Instructions to follow
Copy each line of the data below in which the word "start" can be found.

Given data
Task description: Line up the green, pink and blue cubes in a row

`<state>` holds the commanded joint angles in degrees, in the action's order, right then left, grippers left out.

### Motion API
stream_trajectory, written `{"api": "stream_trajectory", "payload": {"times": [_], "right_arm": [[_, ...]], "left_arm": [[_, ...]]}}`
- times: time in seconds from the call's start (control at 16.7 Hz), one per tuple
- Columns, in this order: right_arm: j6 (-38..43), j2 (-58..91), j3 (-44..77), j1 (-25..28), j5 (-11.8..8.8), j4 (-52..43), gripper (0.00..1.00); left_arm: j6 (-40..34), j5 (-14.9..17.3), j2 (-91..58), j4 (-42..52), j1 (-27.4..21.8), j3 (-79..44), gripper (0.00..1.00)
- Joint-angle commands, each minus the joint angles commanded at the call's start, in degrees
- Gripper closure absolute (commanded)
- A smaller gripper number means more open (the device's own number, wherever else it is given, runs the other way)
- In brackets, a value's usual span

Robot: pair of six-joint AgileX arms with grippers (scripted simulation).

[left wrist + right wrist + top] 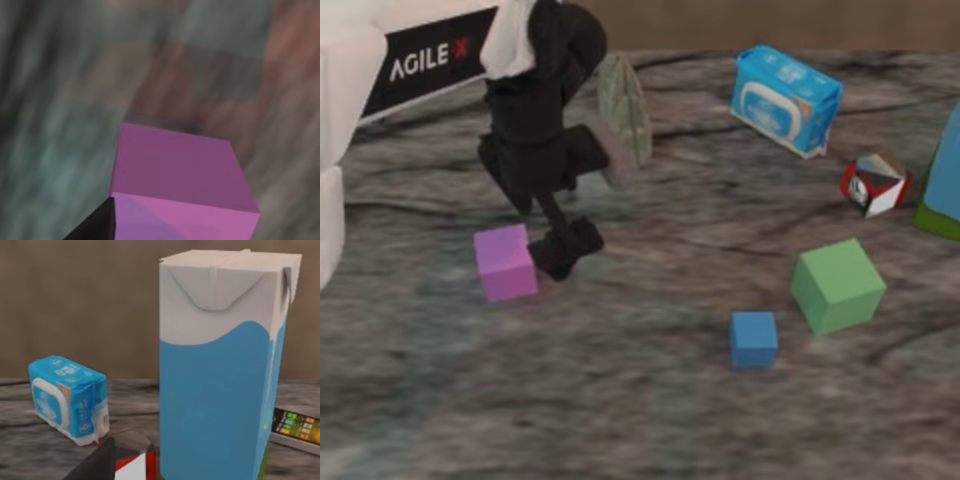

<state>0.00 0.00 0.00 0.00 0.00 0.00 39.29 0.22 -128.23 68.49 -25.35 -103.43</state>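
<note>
The pink cube (505, 262) rests on the table at the left and fills the lower part of the left wrist view (182, 185). My left gripper (548, 255) is down at the cube's right side and open, with one dark fingertip (97, 225) against the cube's edge. The green cube (838, 285) sits at the right, and the smaller blue cube (753, 338) lies just in front of it to its left. My right gripper is parked out of the top view and open; one of its fingers (97, 462) shows in the right wrist view.
A blue-and-white soft packet (785, 98) lies at the back right, and a small red, white and black box (873, 185) in front of it. A tall blue-and-white carton (220, 375) stands at the right edge (945, 180). A greenish folded object (625, 105) sits behind my left arm.
</note>
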Motion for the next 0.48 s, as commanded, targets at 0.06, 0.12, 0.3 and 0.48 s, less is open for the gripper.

Answer space
- times: time in seconds from the call's start (control at 16.7 Hz), one per tuple
- Joint-angle commands, each minus the joint angles commanded at the call's start, in degrees

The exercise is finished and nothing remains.